Symptoms of Long COVID

Symptoms are varied but often are of three types: 1) neurological, 2) respiratory, and 3) cardiovascular.

Neurological symptoms in long COVID cases are thought to be the effect of neuroinflammation. Many involve loss of smell, headache, and trouble sleeping. However, the most common symptom is fatigue, involving one-third of cases. The next most common symptom is cognitive impairment involving one-fifth of cases.1

Cognitive impairment typically presents itself as “brain fog,” a combination of slow thinking and difficulty remembering, especially a matter of “finding the right word.” This phenomenon of “not finding the right word” is called anomia and is important because it can be measured in neuropsychological tests. These tests show both a decrease in the number of correct answers and an increase in reaction time among patients so affected.2

Neurological complications are not newly discovered consequences of viral infection. Two such complications come to mind, both identified in the early 20th century.

First was Guillain–Barré syndrome, first described in 1859 by Jean-Baptiste Octave Landry and identified more precisely in 1916 by Georges Guillain, Jean Alexandre Barré, and André Strohl. It is a rapid-onset ascending weakness sometimes following a viral, or less frequently bacterial, infection.

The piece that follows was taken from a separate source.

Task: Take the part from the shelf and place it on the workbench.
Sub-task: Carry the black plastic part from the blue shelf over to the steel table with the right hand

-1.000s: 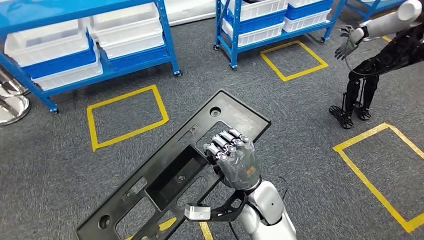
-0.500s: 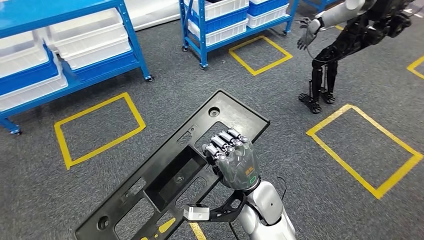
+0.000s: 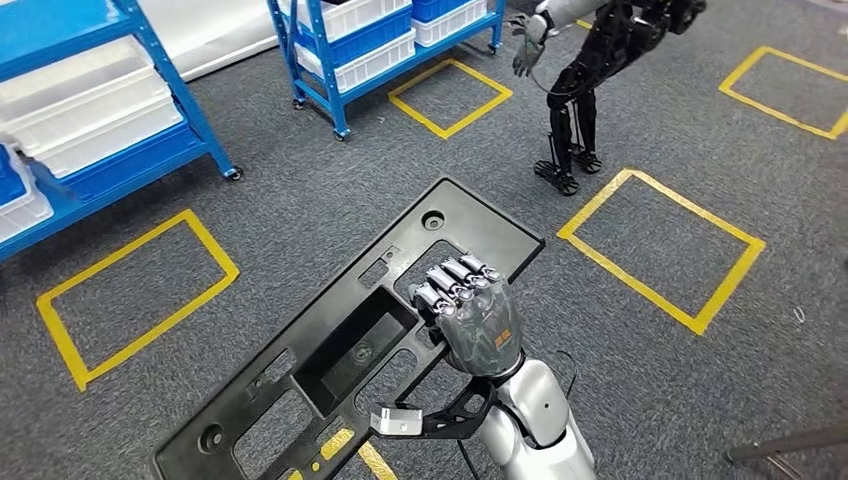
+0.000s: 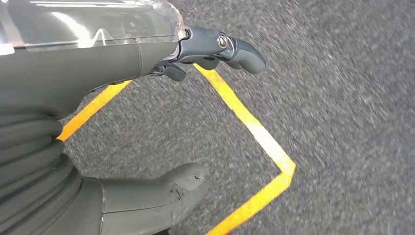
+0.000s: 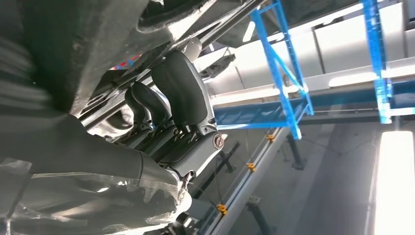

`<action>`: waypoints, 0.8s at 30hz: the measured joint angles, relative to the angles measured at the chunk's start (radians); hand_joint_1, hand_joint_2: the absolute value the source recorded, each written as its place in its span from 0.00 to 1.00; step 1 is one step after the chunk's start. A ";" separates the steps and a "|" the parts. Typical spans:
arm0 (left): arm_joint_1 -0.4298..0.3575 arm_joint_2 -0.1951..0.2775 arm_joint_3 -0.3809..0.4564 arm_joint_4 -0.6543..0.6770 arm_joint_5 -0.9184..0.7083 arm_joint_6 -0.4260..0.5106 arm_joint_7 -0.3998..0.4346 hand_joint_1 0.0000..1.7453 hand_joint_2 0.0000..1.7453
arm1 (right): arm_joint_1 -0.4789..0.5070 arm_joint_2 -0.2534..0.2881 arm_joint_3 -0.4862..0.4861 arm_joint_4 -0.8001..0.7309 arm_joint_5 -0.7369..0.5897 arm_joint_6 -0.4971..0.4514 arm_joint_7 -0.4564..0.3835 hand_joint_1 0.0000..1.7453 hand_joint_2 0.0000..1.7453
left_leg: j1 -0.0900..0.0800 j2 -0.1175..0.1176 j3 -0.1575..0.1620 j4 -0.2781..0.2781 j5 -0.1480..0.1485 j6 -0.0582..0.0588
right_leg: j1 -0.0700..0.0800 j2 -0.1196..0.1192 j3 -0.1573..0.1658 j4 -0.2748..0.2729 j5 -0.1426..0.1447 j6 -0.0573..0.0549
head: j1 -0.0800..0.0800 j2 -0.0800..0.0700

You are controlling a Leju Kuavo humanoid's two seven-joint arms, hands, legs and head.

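Observation:
The part is a long black plastic panel (image 3: pixel 340 350) with several cut-outs, carried flat and slanting across the lower middle of the head view. My right hand (image 3: pixel 472 320) grips its near long edge, fingers curled over the rim of a cut-out. In the right wrist view the same panel (image 5: pixel 73 44) shows from below, with the dark fingers (image 5: pixel 166 103) hooked around its edge. My left hand (image 4: pixel 147 122) hangs over grey carpet, thumb and fingers apart with nothing between them.
Blue shelf racks (image 3: pixel 110 110) with white bins stand at the back left, another rack (image 3: pixel 360 50) at the back middle. Another humanoid robot (image 3: pixel 590 60) stands at the back right. Yellow tape rectangles (image 3: pixel 660 240) mark the grey carpet.
The camera has turned: racks, tape squares and the other robot all slid leftward across the picture. My right hand keeps the same grip on the panel.

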 joint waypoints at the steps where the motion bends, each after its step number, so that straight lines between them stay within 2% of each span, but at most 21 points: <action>1: 0.000 0.000 0.000 0.000 0.000 0.000 0.000 0.00 1.00 | -0.002 0.000 0.000 0.000 0.000 0.000 0.000 1.00 1.00 | 0.003 -0.023 -0.018 0.042 -0.027 -0.004 | -0.002 0.009 0.001 -0.003 0.002 -0.005 | 0.000 0.000; 2: 0.001 0.000 0.000 0.000 0.000 -0.001 0.000 0.00 1.00 | -0.003 0.001 0.001 0.000 0.000 0.000 0.000 1.00 1.00 | 0.004 -0.048 -0.044 0.101 -0.059 -0.006 | -0.002 0.018 0.001 -0.003 0.003 -0.008 | 0.000 0.000; 3: 0.003 0.000 0.000 0.000 0.000 -0.001 0.000 0.00 1.00 | -0.004 0.001 0.001 0.001 0.000 0.000 0.000 1.00 1.00 | 0.005 -0.062 -0.077 0.170 -0.089 -0.008 | -0.001 0.028 0.000 -0.003 0.004 -0.011 | 0.000 0.000; 4: 0.005 0.000 0.000 0.000 0.000 -0.001 0.000 0.00 1.00 | -0.005 0.001 0.002 0.002 0.000 0.000 0.000 1.00 1.00 | 0.005 -0.068 -0.106 0.226 -0.105 -0.009 | 0.001 0.040 0.000 -0.002 0.004 -0.012 | 0.000 0.000; 5: 0.005 -0.001 0.000 0.000 0.000 -0.001 0.001 0.00 1.00 | -0.005 0.001 0.002 0.003 0.000 0.000 0.001 1.00 1.00 | 0.005 -0.070 -0.122 0.254 -0.103 -0.009 | 0.002 0.053 0.000 -0.001 0.004 -0.012 | 0.000 0.000; 6: 0.006 -0.001 0.000 0.000 0.000 -0.001 0.001 0.00 1.00 | -0.005 0.001 0.002 0.004 0.000 0.000 0.002 1.00 1.00 | 0.005 -0.072 -0.122 0.244 -0.081 -0.007 | 0.003 0.066 0.000 0.001 0.004 -0.012 | 0.000 0.000; 7: 0.005 -0.001 0.000 0.000 0.000 -0.001 0.001 0.00 1.00 | -0.005 0.001 0.002 0.004 0.000 0.000 0.002 1.00 1.00 | 0.006 -0.079 -0.103 0.194 -0.043 -0.005 | 0.003 0.079 0.001 0.003 0.003 -0.012 | 0.000 0.000; 9: 0.005 0.000 0.000 0.000 0.000 -0.001 0.000 0.00 1.00 | -0.007 0.001 0.003 0.004 0.001 0.000 0.004 1.00 1.00 | 0.007 -0.123 -0.051 0.064 0.024 0.003 | 0.002 0.104 -0.002 0.008 0.003 -0.009 | 0.000 0.000; 10: 0.005 0.000 0.000 0.000 0.001 -0.001 0.000 0.00 1.00 | -0.008 0.001 0.004 0.004 0.001 0.000 0.004 1.00 1.00 | 0.007 -0.144 -0.033 0.019 0.039 0.007 | 0.000 0.115 -0.007 0.010 0.005 -0.005 | 0.000 0.000; 11: 0.005 0.001 0.000 0.000 0.001 0.000 0.000 0.00 1.00 | -0.009 0.001 0.004 0.004 0.001 0.000 0.004 1.00 1.00 | 0.007 -0.159 -0.025 -0.003 0.041 0.010 | -0.001 0.125 -0.013 0.012 0.007 0.000 | 0.000 0.000; 12: 0.005 0.001 0.000 0.000 0.002 0.000 0.000 0.00 1.00 | -0.009 0.001 0.005 0.004 0.001 0.000 0.005 1.00 1.00 | 0.005 -0.159 -0.022 -0.008 0.039 0.013 | -0.003 0.135 -0.018 0.011 0.010 0.006 | 0.000 0.000; 13: 0.003 0.001 0.000 0.000 0.002 0.000 0.000 0.00 1.00 | -0.009 0.000 0.006 0.004 0.001 0.000 0.005 1.00 1.00 | 0.004 -0.149 -0.020 -0.013 0.040 0.017 | -0.005 0.144 -0.021 0.009 0.014 0.013 | 0.000 0.000; 14: 0.001 0.001 0.000 0.000 0.002 0.000 0.000 0.00 1.00 | -0.009 0.000 0.006 0.004 0.002 0.000 0.005 1.00 1.00 | 0.005 -0.138 -0.017 -0.020 0.045 0.023 | -0.006 0.141 -0.022 0.008 0.015 0.018 | 0.000 0.000; 16: -0.004 0.000 0.001 0.000 0.002 0.000 -0.001 0.00 1.00 | -0.010 -0.001 0.005 0.004 0.002 0.000 0.006 1.00 1.00 | 0.006 -0.113 -0.009 -0.037 0.054 0.038 | -0.002 0.099 -0.034 0.033 -0.005 0.027 | 0.000 0.000; 18: -0.003 -0.001 0.001 0.000 0.001 0.000 -0.001 0.00 1.00 | -0.012 -0.002 0.005 0.004 0.002 0.000 0.006 1.00 1.00 | 0.004 -0.088 -0.006 -0.042 0.057 0.045 | -0.001 0.047 -0.080 0.133 -0.064 0.031 | 0.000 0.000; 19: -0.001 -0.001 0.001 0.000 0.001 0.000 -0.001 0.00 1.00 | -0.012 -0.002 0.005 0.004 0.002 0.000 0.006 1.00 1.00 | 0.003 -0.074 -0.007 -0.042 0.057 0.046 | -0.003 0.037 -0.111 0.197 -0.093 0.034 | 0.000 0.000; 20: 0.001 -0.001 0.001 0.000 0.001 0.000 -0.001 0.00 1.00 | -0.012 -0.003 0.006 0.005 0.002 0.000 0.006 1.00 1.00 | 0.002 -0.061 -0.007 -0.042 0.056 0.046 | -0.006 0.033 -0.132 0.243 -0.108 0.036 | 0.000 0.000; 21: 0.002 0.000 0.001 0.000 0.001 0.000 -0.001 0.00 1.00 | -0.012 -0.004 0.006 0.006 0.002 0.000 0.007 1.00 1.00 | 0.002 -0.048 -0.007 -0.041 0.056 0.046 | -0.008 0.030 -0.137 0.257 -0.105 0.039 | 0.000 0.000; 22: 0.002 0.000 0.002 0.000 0.002 0.000 -0.001 0.00 1.00 | -0.011 -0.006 0.006 0.006 0.002 0.000 0.008 1.00 1.00 | 0.002 -0.036 -0.008 -0.040 0.055 0.044 | -0.011 0.026 -0.123 0.235 -0.086 0.040 | 0.001 0.000; 23: 0.001 0.000 0.002 0.000 0.003 -0.001 -0.001 0.00 1.00 | -0.011 -0.007 0.006 0.007 0.002 0.000 0.010 1.00 1.00 | 0.003 -0.025 -0.007 -0.038 0.053 0.041 | -0.013 0.015 -0.091 0.181 -0.056 0.040 | 0.001 0.000; 24: 0.001 -0.001 0.002 0.000 0.003 -0.001 -0.001 0.00 1.00 | -0.012 -0.007 0.006 0.007 0.002 0.000 0.011 1.00 1.00 | 0.002 -0.015 -0.007 -0.034 0.050 0.037 | -0.012 -0.008 -0.055 0.116 -0.033 0.040 | 0.001 0.000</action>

Second was von Economo encephalitis or encephalitis lethargica, a sleeping sickness seen subsequent to the 1918 Spanish Flu epidemic and described by Constantin von Economo and Jean-Rene Cruche. The treatment of some of the victims of this encephalitis was the subject of the 1990 film Awakenings with Robin Williams and Robert DeNiro.3

Respiratory symptoms

Shortness of breath and symptoms of chronic lung disease. Air trapping often results from inflammation, edema, or fibrosis. Incidence of air trapping was 25.4% in ambulatory COVID patients compared to 7.2 % in healthy controls. It was still present in 8 of the 9 patients who underwent imaging more than 200 days post-diagnosis. Fibrosis was most common in patients admitted to the ICU.4

Shortness of breath, or dyspnea, is the most prominent respiratory symptom of COVID. It frequently results from air trapping. Air trapping, in turn, can be caused by inflammation, edema or airways swelling, or by fibrosis. All three of these can constrict the airways, which, for technical reasons, is worse on expiration than inspiration. Air trapped in the lungs impedes air entering the lungs, hence the shortness of breath.

Air trapping is prominent in COVID, affecting even COVID patients not confined to bed. In fact, 25.4% of such patients evidenced air trapping compared to 7.2% of healthy controls. Moreover, and relevant to long COVID, the air trapping was still present in 8 of the 9 patients in one sample who underwent testing at least 200 days after their original COVID diagnosis.4 Interestingly, although long COVID can occur even after asymptomatic or mild COVID-195, the most enduring complication of fibrosis was most common in patients admitted to the ICU.4

Cardiovascular symptoms

Cardiovascular symptoms of long COVID include tachycardia, exercise intolerance, chest pain, and shortness of breath.6 These can result from an inflammation of the heart muscle called myocarditis, which sometimes follows viral infections.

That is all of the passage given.